TASK BRIEF: Please find the lines in the entries below that contain the word "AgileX", and copy each one.
======
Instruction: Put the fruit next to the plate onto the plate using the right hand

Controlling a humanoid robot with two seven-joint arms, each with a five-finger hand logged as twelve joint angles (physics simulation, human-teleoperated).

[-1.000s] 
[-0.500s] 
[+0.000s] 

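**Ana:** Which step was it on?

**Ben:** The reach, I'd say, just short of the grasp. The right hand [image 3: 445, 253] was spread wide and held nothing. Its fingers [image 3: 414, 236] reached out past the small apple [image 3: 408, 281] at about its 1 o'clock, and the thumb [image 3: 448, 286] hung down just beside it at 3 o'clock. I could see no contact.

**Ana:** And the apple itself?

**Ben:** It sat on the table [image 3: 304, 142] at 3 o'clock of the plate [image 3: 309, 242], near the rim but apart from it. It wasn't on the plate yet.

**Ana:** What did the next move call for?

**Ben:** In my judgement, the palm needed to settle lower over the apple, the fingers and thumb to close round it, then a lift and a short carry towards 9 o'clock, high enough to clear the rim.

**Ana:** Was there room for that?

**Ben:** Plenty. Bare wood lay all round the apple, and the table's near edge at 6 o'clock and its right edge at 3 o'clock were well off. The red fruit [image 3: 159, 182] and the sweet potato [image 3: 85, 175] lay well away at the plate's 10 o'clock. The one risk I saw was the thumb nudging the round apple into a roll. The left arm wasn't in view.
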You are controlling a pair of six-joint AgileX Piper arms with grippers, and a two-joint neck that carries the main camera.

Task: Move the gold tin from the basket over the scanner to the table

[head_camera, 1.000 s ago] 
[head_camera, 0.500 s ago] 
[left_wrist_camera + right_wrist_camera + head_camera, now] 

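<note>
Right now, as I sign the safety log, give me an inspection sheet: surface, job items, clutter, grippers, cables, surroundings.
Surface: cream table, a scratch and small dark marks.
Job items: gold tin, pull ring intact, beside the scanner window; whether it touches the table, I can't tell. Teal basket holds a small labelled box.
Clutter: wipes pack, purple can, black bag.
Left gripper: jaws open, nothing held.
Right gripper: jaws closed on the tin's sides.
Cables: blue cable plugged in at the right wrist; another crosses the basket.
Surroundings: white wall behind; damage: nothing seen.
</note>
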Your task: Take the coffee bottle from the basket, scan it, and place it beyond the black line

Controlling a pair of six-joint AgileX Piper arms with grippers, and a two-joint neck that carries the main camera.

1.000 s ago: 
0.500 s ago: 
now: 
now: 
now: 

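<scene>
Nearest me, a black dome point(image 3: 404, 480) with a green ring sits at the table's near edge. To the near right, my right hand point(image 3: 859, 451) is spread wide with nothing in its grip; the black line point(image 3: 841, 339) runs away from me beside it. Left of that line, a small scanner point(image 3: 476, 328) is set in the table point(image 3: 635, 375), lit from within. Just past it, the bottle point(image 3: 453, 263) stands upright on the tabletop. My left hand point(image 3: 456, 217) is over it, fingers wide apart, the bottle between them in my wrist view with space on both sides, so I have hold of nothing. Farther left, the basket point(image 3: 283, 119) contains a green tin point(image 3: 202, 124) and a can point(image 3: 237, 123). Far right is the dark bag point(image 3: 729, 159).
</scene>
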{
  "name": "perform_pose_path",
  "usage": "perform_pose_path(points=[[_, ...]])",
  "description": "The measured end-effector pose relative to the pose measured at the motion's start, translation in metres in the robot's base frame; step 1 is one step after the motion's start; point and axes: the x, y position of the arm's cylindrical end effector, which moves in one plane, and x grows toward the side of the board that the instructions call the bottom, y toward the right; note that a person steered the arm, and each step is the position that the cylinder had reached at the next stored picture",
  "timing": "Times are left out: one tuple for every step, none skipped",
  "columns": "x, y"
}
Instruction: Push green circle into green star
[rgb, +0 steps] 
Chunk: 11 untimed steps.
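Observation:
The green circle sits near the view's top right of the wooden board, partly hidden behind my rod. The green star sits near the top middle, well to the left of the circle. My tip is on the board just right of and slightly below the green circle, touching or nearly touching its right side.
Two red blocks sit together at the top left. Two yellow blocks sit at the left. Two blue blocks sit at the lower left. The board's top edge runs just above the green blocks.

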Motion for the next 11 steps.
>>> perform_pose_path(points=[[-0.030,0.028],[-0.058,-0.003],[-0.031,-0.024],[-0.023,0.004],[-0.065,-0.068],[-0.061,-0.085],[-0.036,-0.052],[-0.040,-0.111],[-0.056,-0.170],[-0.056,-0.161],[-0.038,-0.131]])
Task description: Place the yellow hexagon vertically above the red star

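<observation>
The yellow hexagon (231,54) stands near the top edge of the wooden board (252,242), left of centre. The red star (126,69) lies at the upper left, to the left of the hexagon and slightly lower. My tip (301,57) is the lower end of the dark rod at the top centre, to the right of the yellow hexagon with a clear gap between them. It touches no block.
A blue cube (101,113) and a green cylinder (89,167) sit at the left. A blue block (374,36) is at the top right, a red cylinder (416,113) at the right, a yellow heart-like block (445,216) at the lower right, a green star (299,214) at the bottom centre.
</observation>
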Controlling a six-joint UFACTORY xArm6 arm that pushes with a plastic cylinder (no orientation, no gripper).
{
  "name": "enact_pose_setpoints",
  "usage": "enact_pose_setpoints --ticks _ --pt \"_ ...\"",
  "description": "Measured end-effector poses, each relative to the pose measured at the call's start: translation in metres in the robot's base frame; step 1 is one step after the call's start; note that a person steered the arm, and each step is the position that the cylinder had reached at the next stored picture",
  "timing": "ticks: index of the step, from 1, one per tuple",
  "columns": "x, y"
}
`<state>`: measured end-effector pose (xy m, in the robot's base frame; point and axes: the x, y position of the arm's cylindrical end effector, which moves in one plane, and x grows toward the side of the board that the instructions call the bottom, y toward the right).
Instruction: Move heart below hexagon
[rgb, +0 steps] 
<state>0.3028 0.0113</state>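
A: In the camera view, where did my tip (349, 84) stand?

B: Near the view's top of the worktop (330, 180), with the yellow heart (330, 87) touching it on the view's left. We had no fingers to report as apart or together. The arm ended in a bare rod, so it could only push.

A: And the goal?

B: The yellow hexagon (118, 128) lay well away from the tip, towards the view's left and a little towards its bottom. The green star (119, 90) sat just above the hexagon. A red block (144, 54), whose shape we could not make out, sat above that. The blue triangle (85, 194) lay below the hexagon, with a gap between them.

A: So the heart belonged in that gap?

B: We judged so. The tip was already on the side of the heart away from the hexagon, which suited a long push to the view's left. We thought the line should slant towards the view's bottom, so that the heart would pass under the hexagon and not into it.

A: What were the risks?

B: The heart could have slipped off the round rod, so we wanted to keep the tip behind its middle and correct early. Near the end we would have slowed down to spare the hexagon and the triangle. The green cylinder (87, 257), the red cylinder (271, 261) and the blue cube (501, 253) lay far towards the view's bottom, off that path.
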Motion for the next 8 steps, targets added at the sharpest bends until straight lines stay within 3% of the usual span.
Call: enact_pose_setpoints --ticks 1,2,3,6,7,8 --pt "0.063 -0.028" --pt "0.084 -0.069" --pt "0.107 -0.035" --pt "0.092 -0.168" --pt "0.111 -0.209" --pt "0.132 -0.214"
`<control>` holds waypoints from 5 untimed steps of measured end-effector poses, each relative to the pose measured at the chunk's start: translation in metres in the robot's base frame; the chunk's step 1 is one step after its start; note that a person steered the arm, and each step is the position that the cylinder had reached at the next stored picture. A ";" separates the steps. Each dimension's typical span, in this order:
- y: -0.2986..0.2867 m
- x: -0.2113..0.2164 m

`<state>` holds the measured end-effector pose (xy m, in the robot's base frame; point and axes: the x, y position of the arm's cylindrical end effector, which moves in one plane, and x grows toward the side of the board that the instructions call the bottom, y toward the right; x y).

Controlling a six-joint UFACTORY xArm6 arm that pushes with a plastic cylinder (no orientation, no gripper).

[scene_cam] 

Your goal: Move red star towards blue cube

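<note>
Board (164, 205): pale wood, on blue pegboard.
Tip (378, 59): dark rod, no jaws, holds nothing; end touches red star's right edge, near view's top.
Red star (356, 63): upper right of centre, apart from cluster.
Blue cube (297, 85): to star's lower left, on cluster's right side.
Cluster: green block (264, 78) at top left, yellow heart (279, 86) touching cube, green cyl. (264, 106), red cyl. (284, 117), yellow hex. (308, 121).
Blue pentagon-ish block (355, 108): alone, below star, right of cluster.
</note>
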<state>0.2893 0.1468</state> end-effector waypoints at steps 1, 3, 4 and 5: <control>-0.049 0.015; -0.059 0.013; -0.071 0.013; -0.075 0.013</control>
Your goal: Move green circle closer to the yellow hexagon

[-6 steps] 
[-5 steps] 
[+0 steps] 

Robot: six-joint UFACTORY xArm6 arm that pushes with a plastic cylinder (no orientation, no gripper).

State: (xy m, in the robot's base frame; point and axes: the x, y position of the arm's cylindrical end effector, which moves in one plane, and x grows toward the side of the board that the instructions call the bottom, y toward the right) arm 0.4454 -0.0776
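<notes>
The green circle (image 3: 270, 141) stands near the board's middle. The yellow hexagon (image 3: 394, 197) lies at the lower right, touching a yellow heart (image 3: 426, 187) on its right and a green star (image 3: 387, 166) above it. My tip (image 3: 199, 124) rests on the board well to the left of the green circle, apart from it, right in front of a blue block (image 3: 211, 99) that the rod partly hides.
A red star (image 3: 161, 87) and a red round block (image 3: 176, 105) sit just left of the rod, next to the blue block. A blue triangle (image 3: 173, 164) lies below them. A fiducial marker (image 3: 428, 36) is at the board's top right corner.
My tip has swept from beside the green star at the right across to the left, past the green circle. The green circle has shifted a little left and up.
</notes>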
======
RESPONSE TO THIS EXERCISE:
You are controlling a pair of six-joint AgileX Piper arms with grippers, and a two-joint neck that carries the main camera.
Controlling a pair of six-joint AgileX Piper arms with grippers, and a two-joint neck that carries the main camera.

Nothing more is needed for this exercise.